Nesta quarta-feira (27), uma comissão da Câmara dos Deputados aprovou a proposta que estabelece a redução da jornada de trabalho para 40 horas semanais. O relator da matéria, Léo Prates, do Republicanos, apresentou um parecer que altera a atual carga de 44 horas, garantindo a manutenção do salário e prevendo dois dias de descanso semanal.

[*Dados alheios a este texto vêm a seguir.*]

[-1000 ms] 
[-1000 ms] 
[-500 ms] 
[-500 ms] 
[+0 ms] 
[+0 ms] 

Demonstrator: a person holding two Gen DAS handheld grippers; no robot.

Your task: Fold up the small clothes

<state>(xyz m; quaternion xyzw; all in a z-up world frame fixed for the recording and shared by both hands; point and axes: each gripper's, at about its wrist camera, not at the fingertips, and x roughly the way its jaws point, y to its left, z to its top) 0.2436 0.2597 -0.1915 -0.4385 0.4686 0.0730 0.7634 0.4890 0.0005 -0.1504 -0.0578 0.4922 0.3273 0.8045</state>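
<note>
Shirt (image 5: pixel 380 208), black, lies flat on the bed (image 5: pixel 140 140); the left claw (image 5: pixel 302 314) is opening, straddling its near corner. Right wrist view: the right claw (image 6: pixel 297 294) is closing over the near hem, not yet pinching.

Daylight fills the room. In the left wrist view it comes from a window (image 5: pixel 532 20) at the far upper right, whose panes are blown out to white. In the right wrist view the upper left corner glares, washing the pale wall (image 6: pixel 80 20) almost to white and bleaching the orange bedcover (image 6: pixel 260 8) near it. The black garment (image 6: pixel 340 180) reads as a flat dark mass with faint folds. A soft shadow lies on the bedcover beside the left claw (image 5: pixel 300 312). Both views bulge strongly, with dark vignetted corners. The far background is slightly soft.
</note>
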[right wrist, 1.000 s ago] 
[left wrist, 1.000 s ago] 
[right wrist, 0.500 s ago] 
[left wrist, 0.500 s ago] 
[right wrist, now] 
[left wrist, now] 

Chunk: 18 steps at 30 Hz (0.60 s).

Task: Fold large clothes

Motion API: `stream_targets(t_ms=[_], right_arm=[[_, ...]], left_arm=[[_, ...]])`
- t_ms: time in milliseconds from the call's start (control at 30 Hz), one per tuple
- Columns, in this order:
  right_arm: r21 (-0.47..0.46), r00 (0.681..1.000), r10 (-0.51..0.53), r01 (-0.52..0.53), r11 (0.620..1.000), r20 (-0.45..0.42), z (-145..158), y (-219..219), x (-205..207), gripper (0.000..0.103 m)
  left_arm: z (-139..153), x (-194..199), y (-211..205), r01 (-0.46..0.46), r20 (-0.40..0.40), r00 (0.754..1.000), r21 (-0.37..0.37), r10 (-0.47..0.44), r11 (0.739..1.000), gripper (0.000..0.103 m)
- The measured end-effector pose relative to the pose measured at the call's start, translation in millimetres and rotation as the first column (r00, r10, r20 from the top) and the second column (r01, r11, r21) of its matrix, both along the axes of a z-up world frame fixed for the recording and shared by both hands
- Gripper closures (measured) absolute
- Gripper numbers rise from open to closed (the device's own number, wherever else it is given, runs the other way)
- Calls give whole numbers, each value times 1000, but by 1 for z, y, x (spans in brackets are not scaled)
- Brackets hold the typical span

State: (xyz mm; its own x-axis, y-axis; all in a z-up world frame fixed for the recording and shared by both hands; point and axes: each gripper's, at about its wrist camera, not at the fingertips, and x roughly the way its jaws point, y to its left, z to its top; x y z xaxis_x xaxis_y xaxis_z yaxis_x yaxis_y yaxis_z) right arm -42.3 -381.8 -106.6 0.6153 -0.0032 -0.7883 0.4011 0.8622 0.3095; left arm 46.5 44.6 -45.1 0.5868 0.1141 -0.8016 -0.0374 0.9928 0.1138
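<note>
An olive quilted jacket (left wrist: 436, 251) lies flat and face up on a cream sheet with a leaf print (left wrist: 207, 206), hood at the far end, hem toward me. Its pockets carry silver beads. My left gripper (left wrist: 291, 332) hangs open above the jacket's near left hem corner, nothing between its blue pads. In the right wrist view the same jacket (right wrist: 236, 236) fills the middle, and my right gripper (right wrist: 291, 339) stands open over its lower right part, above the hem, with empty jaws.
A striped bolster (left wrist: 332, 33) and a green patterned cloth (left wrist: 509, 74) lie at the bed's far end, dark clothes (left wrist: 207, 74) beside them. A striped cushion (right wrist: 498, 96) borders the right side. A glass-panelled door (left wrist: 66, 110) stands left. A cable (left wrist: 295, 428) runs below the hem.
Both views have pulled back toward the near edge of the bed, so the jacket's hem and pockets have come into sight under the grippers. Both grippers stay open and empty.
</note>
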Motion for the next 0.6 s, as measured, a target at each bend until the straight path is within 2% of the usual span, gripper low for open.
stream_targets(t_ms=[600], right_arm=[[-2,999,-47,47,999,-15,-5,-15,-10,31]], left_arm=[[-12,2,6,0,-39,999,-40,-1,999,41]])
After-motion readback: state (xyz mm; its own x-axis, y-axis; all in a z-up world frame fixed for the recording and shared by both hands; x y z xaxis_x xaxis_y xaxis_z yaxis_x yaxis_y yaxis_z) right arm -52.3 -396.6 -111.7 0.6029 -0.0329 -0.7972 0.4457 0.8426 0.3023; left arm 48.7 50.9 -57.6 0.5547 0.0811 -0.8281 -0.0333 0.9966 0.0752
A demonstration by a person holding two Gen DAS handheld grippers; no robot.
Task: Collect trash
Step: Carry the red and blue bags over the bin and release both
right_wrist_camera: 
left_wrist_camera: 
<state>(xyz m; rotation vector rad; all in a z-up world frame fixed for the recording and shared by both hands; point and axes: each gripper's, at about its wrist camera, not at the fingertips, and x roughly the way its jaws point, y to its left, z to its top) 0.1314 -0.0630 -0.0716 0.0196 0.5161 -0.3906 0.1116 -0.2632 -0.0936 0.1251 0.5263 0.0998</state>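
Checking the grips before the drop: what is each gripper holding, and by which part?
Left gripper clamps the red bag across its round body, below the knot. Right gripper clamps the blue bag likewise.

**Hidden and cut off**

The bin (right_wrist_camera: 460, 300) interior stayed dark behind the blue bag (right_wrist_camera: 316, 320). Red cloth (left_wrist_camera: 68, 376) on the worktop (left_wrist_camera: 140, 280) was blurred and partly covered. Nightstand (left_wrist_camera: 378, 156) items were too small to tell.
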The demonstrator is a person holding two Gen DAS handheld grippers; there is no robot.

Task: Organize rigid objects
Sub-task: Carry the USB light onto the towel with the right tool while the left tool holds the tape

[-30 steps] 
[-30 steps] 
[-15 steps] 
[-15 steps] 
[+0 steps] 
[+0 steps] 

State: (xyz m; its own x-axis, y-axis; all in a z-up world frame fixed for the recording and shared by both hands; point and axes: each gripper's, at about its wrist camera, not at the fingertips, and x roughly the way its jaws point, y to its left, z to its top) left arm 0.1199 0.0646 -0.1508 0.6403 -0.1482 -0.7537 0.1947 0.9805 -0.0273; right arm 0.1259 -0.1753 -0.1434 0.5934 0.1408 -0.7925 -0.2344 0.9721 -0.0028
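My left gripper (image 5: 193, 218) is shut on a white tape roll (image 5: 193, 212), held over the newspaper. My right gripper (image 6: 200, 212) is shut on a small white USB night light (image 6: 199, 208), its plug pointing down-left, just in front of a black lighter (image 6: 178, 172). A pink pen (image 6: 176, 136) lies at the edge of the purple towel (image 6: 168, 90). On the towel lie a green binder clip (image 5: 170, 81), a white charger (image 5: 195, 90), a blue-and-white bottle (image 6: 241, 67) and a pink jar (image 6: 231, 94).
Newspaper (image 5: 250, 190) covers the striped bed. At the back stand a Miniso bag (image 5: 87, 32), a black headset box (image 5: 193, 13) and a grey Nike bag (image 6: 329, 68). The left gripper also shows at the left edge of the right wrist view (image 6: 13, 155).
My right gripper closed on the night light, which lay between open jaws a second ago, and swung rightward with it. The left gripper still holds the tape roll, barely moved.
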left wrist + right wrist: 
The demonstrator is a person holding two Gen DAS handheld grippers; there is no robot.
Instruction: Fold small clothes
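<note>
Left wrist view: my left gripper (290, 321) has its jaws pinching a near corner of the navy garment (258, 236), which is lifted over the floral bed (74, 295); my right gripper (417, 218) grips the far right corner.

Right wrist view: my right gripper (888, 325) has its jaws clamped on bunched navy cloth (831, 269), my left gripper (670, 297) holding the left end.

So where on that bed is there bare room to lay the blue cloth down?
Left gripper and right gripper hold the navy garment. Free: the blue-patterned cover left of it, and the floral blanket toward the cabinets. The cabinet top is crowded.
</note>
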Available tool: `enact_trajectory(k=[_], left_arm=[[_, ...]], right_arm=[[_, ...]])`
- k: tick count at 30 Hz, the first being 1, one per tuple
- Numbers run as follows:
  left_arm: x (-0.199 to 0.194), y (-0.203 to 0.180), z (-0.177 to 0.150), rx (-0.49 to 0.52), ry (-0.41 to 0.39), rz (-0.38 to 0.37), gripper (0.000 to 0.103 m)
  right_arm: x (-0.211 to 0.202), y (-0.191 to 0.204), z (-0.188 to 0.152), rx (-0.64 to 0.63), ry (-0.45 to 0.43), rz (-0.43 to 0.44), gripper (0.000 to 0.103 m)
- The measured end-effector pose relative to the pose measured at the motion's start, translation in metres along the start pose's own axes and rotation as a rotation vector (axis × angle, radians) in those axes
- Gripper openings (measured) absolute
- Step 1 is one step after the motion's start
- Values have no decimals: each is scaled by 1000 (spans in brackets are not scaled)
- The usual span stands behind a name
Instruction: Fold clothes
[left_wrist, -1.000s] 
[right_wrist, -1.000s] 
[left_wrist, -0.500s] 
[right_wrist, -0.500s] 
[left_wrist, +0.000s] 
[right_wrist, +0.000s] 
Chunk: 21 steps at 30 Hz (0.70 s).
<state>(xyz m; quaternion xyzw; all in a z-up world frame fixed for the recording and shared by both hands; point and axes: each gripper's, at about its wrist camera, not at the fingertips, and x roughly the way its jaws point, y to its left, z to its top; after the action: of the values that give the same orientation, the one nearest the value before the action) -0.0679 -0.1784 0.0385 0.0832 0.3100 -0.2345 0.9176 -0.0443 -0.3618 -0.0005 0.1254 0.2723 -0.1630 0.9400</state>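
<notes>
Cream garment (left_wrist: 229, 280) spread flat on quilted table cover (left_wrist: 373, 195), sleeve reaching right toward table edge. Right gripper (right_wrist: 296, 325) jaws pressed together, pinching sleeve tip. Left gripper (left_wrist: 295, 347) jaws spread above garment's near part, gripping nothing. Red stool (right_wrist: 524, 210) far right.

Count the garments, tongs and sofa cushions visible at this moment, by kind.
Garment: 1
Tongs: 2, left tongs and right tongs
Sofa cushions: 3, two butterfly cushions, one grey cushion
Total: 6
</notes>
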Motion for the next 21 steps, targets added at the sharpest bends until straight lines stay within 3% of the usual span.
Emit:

Atualmente, cerca de 15 milhões de trabalhadores brasileiros estão sob a jornada de seis dias de trabalho, com apenas um dia de folga. A proposta visa eliminar essa prática, implementando uma transição gradual. Após sessenta dias da promulgação da emenda, a jornada será reduzida para 42 horas semanais e, um ano depois, para 40 horas.
Debate entre os deputados
A proposta gerou uma variedade de opiniões entre os deputados. A maioria expressou apoio à PEC, como o deputado Hildo Rocha, do MDB-MA, que argumentou que a nova escala 5 por 2 pode trazer economia para os empregadores, com menos gastos em transporte e alimentação, além de um aumento na motivação dos trabalhadores.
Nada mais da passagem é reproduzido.